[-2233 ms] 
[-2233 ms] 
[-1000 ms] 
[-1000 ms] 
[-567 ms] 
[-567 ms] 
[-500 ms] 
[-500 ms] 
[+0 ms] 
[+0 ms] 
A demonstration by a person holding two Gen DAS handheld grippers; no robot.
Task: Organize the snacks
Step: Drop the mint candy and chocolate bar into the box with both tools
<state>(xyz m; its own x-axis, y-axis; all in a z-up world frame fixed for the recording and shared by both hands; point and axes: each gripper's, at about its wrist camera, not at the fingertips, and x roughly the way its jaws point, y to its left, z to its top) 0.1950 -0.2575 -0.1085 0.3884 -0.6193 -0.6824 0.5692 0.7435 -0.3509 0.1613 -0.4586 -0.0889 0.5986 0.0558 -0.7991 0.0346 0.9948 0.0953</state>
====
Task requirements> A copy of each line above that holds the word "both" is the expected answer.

Answer for this exercise>
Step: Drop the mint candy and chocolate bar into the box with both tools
<state>(xyz m; its own x-axis, y-axis; all in a z-up world frame fixed for the recording and shared by both hands; point and axes: each gripper's, at about its wrist camera, not at the fingertips, and x roughly the way its jaws point, y to its left, z to its top) 0.1950 -0.2575 -0.1085 0.3884 -0.6193 -0.6824 0.5692 0.7435 -0.3509 0.1613 -0.4586 -0.0889 0.5986 0.0558 -0.7991 0.0346 0.9948 0.0953</state>

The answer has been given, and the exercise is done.